● Task item
Retype, exactly as they appear below, the lines between the line holding "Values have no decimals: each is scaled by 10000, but" and the line holding "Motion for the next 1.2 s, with", both ends included.
%%
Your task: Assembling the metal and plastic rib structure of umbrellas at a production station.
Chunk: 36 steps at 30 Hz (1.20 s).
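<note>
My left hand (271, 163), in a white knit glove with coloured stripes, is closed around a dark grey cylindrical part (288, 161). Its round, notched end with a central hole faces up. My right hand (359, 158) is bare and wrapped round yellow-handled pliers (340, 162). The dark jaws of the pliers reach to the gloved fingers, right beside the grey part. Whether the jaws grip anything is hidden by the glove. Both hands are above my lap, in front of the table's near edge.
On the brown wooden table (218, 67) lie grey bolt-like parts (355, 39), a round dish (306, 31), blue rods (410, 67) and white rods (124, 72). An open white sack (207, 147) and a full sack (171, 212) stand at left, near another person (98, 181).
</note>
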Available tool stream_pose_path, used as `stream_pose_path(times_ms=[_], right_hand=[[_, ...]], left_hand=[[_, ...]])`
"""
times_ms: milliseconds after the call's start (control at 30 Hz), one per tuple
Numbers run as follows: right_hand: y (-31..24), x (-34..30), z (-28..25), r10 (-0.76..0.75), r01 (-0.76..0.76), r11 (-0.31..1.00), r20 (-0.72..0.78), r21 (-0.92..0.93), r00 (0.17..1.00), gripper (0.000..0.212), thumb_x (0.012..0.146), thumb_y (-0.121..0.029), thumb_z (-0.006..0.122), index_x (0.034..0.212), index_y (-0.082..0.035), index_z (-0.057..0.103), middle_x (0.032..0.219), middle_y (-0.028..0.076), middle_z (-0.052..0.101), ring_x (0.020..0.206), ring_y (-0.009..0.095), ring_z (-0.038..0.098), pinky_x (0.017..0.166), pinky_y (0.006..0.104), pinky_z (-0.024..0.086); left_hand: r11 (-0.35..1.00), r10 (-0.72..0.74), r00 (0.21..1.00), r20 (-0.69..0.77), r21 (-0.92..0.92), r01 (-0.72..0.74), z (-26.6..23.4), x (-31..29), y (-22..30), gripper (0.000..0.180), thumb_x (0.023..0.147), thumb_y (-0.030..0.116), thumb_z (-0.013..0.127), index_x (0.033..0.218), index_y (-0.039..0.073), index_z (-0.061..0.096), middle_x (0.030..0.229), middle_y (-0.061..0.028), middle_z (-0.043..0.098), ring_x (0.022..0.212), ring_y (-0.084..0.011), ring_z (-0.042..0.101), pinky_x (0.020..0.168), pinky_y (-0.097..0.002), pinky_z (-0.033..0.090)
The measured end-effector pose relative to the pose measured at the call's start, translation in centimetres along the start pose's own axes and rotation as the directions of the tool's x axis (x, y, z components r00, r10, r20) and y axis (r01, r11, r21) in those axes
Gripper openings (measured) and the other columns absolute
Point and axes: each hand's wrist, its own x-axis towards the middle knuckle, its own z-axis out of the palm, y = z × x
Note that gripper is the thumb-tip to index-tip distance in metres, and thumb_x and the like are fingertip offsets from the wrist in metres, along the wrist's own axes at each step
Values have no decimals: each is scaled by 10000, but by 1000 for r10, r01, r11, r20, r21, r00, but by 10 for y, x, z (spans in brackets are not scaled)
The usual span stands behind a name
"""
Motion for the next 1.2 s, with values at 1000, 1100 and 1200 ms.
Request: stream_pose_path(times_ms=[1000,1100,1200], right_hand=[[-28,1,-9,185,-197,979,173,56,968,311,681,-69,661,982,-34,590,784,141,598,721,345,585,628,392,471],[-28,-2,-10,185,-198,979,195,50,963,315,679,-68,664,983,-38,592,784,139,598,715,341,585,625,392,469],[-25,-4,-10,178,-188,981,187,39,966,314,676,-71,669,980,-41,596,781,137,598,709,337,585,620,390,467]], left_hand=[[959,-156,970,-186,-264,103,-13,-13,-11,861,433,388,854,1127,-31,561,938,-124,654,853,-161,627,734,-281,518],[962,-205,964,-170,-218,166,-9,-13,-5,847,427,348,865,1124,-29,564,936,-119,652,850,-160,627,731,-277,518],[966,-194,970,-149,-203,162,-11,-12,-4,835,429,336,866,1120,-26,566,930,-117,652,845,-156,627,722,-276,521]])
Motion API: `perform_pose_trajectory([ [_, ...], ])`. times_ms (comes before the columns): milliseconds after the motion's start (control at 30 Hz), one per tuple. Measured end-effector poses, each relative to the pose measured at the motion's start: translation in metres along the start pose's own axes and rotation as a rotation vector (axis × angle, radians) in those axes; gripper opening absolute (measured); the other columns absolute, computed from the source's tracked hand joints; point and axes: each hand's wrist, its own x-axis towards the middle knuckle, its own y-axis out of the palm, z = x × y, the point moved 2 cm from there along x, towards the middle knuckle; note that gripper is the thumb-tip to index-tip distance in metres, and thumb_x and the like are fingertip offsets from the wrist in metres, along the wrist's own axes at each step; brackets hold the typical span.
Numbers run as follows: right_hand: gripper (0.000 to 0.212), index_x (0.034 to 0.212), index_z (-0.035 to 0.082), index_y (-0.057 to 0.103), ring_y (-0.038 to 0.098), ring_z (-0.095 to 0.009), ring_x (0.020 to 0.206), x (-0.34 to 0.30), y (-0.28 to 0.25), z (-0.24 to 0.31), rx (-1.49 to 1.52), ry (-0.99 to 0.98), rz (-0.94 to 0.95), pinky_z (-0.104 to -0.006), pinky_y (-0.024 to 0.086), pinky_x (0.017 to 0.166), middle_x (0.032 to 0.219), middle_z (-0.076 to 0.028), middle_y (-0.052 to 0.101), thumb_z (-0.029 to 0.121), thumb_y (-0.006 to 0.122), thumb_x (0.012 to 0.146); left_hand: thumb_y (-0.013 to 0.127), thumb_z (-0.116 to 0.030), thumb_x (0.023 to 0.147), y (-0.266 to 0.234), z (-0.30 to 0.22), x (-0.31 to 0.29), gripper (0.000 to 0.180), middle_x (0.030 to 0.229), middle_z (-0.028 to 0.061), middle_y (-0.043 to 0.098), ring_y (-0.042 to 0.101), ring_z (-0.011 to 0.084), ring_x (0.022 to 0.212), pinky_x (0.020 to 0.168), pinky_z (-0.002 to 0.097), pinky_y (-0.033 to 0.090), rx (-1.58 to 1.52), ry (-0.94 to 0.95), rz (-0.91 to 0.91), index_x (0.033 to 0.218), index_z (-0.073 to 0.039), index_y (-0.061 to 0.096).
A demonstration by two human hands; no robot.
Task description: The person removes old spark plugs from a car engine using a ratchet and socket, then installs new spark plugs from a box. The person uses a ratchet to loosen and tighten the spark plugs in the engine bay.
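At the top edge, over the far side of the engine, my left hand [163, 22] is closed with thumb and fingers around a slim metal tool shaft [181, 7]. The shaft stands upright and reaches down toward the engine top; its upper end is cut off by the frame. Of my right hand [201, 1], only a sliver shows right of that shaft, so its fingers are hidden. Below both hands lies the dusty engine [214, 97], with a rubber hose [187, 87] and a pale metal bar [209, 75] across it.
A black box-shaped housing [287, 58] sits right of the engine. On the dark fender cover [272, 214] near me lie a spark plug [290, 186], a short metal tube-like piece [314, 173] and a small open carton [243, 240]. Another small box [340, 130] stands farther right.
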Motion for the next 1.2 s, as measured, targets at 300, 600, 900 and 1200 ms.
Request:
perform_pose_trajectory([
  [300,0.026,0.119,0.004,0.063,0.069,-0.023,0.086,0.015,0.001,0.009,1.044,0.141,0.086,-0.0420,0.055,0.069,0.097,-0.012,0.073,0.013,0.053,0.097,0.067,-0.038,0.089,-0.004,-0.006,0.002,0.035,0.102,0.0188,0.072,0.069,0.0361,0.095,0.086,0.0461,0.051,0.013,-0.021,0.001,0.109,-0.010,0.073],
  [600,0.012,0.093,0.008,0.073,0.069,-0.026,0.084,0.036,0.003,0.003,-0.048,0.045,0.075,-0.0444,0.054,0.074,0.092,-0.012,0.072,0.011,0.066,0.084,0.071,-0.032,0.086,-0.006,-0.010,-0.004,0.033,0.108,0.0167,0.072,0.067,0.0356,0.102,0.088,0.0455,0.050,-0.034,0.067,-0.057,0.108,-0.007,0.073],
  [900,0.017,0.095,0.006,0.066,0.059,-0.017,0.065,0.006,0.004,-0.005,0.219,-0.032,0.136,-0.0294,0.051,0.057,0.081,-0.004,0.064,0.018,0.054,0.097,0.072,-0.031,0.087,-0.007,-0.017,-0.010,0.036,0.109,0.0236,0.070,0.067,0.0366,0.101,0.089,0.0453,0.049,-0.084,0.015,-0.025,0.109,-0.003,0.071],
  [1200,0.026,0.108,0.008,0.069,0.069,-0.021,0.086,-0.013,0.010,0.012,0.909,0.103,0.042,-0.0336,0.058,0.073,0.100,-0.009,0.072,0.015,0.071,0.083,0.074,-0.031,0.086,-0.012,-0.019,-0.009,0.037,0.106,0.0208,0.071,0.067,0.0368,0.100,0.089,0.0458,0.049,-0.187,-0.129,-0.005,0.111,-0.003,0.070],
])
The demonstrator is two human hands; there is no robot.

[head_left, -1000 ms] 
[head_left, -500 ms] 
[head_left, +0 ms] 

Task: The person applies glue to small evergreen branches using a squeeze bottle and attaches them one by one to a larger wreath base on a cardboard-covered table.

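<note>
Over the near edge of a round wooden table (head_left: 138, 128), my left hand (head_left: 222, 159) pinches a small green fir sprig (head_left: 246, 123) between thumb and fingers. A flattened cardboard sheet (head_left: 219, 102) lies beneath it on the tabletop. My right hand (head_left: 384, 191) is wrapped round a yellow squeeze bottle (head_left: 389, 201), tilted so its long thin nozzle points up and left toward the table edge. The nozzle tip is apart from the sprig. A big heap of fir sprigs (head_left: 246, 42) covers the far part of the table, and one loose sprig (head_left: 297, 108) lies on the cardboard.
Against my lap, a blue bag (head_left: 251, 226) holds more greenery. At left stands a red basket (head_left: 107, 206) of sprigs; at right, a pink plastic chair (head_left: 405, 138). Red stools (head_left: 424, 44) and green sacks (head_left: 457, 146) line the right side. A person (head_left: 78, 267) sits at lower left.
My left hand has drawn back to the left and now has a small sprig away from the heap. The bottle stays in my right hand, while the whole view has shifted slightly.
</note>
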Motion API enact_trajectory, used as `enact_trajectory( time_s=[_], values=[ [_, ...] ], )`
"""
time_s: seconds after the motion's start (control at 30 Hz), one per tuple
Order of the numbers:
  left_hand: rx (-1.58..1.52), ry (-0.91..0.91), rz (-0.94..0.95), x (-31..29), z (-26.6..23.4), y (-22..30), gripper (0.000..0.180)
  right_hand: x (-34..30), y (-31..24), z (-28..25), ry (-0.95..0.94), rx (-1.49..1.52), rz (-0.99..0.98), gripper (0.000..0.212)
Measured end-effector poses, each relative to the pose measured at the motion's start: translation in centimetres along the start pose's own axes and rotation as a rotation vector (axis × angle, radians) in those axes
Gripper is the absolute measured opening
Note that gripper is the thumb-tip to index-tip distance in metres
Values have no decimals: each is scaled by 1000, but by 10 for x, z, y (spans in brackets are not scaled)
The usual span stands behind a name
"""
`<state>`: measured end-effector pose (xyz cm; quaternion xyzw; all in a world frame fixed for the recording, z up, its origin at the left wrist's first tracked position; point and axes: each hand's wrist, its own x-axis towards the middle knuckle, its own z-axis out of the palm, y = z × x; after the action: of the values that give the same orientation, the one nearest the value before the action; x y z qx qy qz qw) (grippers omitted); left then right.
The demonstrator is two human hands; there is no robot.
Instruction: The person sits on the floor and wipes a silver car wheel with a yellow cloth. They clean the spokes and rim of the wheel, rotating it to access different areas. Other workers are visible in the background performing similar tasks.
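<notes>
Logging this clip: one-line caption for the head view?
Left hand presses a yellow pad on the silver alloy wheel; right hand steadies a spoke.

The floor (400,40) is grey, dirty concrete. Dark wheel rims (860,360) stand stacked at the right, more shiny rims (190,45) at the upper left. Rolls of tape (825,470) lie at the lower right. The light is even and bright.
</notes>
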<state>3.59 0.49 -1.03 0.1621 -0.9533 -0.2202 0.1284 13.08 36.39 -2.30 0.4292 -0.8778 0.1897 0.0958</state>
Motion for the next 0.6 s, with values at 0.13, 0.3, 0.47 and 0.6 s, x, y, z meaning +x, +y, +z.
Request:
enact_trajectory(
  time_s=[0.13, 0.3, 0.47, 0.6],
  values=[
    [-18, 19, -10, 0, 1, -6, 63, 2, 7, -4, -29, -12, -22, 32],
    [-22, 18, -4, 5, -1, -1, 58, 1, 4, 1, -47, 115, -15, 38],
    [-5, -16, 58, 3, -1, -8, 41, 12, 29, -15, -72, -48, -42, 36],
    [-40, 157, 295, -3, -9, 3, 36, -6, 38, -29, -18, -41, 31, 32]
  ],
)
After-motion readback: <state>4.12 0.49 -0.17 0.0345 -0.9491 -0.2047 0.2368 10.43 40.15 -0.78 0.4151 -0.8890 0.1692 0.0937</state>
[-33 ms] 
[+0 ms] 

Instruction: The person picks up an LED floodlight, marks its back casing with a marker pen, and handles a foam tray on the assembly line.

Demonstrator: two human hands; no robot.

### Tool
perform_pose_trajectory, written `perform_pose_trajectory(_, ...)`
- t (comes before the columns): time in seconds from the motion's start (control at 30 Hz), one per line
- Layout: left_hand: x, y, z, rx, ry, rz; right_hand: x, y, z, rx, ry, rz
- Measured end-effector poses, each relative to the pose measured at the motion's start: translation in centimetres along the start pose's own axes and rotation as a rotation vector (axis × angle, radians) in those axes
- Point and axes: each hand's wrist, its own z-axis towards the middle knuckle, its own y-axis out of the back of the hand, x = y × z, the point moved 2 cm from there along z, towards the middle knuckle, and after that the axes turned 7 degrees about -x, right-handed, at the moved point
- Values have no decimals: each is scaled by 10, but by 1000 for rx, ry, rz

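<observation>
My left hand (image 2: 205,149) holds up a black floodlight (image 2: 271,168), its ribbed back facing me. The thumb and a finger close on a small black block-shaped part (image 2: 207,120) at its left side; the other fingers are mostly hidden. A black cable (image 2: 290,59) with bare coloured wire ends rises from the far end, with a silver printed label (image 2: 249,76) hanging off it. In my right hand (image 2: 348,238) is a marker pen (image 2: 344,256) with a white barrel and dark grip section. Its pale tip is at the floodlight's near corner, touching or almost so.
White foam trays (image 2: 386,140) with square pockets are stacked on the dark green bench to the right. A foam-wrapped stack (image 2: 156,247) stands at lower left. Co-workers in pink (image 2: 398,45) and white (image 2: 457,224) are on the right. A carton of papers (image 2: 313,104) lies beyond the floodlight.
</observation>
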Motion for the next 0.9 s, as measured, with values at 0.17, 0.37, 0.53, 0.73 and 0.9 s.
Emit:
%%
● Finished exercise
Values have no decimals: each is scaled by 10000, but by 1000 for r10, r01, r11, r20, r21, r00, but by 10 for y, x, z (spans in brackets are not scaled)
The usual span stands behind a name
"""
Motion for the next 1.2 s, with values at 1000, 1100 and 1200 ms.

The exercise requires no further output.